Tunisie : l’opposante Sihem Bensedrine condamnée à 25 ans de prison

La militante des droits humains et ancienne présidente de l’Instance vérité et dignité (IVD), Sihem Bensedrine, a été condamnée dans la nuit de jeudi à vendredi à 25 ans de prison dans plusieurs affaires liées à son mandat à la tête de l’organe chargé de la justice transitionnelle en Tunisie.

Selon son avocat, cette peine se décompose en deux volets : cinq ans de prison pour abus de fonction dans le cadre d’un accord d’arbitrage et de réconciliation conclu avec l’homme d’affaires Slim Chiboub, et vingt ans pour des faits liés à l’affaire de la Banque franco-tunisienne (BFT), notamment pour avoir causé un préjudice à l’administration et falsifié une partie du rapport final de l’IVD.

L’ancienne journaliste, qui avait été placée en détention en août 2024 avant d’être libérée en février 2025, a annoncé son intention de faire appel de cette décision. Elle rejette l’ensemble des accusations portées contre elle.

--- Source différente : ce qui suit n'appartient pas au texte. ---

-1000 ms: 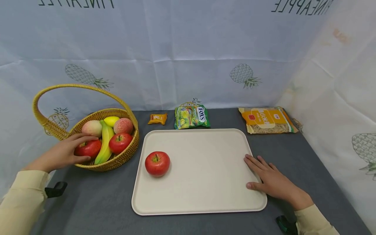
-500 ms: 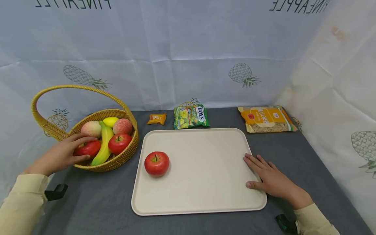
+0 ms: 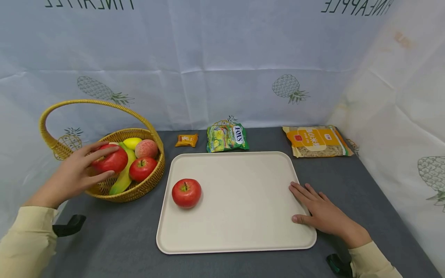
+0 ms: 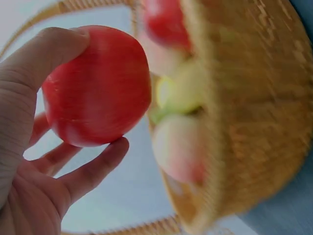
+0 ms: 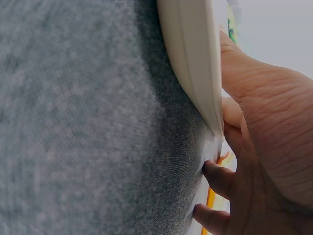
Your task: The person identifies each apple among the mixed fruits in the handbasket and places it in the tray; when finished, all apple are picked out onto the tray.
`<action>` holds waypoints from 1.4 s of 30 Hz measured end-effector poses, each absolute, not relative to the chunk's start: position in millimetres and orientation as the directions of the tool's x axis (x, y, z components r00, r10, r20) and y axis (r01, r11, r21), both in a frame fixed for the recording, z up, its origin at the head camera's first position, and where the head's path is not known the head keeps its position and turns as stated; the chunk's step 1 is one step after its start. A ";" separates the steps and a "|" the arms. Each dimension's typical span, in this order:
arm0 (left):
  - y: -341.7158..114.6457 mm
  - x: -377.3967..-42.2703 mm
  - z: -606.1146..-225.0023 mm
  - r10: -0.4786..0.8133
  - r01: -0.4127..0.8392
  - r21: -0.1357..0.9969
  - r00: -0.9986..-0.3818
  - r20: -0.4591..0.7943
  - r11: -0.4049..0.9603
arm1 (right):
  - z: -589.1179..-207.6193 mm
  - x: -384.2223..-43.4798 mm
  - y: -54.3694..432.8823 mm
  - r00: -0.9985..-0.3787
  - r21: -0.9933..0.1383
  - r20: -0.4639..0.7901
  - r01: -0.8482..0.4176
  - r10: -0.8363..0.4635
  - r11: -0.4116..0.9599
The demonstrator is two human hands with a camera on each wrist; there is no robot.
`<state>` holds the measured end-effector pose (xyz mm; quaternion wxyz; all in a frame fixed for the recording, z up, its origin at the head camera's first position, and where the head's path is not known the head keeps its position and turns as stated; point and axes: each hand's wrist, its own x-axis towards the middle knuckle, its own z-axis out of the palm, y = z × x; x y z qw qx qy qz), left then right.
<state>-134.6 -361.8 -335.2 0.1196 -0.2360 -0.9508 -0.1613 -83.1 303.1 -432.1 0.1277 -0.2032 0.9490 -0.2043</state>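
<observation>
My left hand (image 3: 78, 170) grips a red apple (image 4: 100, 88) between thumb and fingers, lifted at the left side of the yellow wicker basket (image 3: 147, 189). Inside the basket lie a banana (image 3: 121, 181), a yellow fruit (image 3: 132, 143), a peach (image 3: 146, 148) and another red apple (image 3: 143, 169); a paler peach (image 4: 181, 149) shows in the left wrist view. A further red apple (image 3: 186, 193) sits on the left part of the beige tray (image 3: 243, 200). My right hand (image 3: 320, 214) rests with fingers spread on the tray's right edge, thumb on its surface.
Behind the tray lie a small orange packet (image 3: 186, 140), a green FOX'S candy bag (image 3: 227, 138) and, farther right, an orange bag of grain (image 3: 317, 141). The basket's tall handle (image 3: 101, 102) arches above the fruit. A pineapple-print cloth (image 3: 222, 58) hangs at the back.
My left hand has raised the red apple from its place in the basket, up and slightly right, now covering much of the paler peach. The right hand and tray have stayed put.
</observation>
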 end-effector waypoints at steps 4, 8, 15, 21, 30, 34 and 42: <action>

Réagissant au verdict, Sihem Bensedrine a estimé être la cible d’un régime totalitaire cherchant, selon elle, à effacer l’héritage de l’Instance vérité et dignité. Elle accuse également certains responsables administratifs de vouloir délégitimer les travaux de cette commission afin d’obtenir le retrait de son rapport final du Journal officiel.

Créée au lendemain de la révolution de 2011, l’IVD était chargée d’enquêter sur les violations des droits humains commises entre 1955 et 2013 sous les régimes de Habib Bourguiba et de Zine El Abidine Ben Ali. Ses audiences publiques, retransmises à la télévision en 2016, avaient marqué une étape importante du processus de justice transitionnelle, malgré les profondes divisions qu’elles avaient suscitées au sein de la société tunisienne.

La défense de Mme Bensedrine soutient que le tribunal n’était pas compétent pour la juger, la loi encadrant l’IVD prévoyant que ses membres ne peuvent être tenus responsables du contenu des rapports produits par l’instance.

La Fédération internationale pour les droits humains (FIDH) a, de son côté, dénoncé des accusations qu’elle juge « infondées » et exprimé de sérieuses préoccupations quant aux poursuites engagées contre l’ancienne responsable. L’organisation rappelle que la protection juridique accordée aux membres de l’IVD vise précisément à préserver l’indépendance de leur mission.

Cette condamnation intervient dans un contexte de fortes tensions politiques en Tunisie, où plusieurs opposants ont été emprisonnés ou contraints à l’exil depuis la concentration des pouvoirs entre les mains du président Kaïs Saïed en juillet 2021. Des organisations tunisiennes et internationales de défense des droits humains dénoncent depuis lors un recul des libertés publiques dans le pays.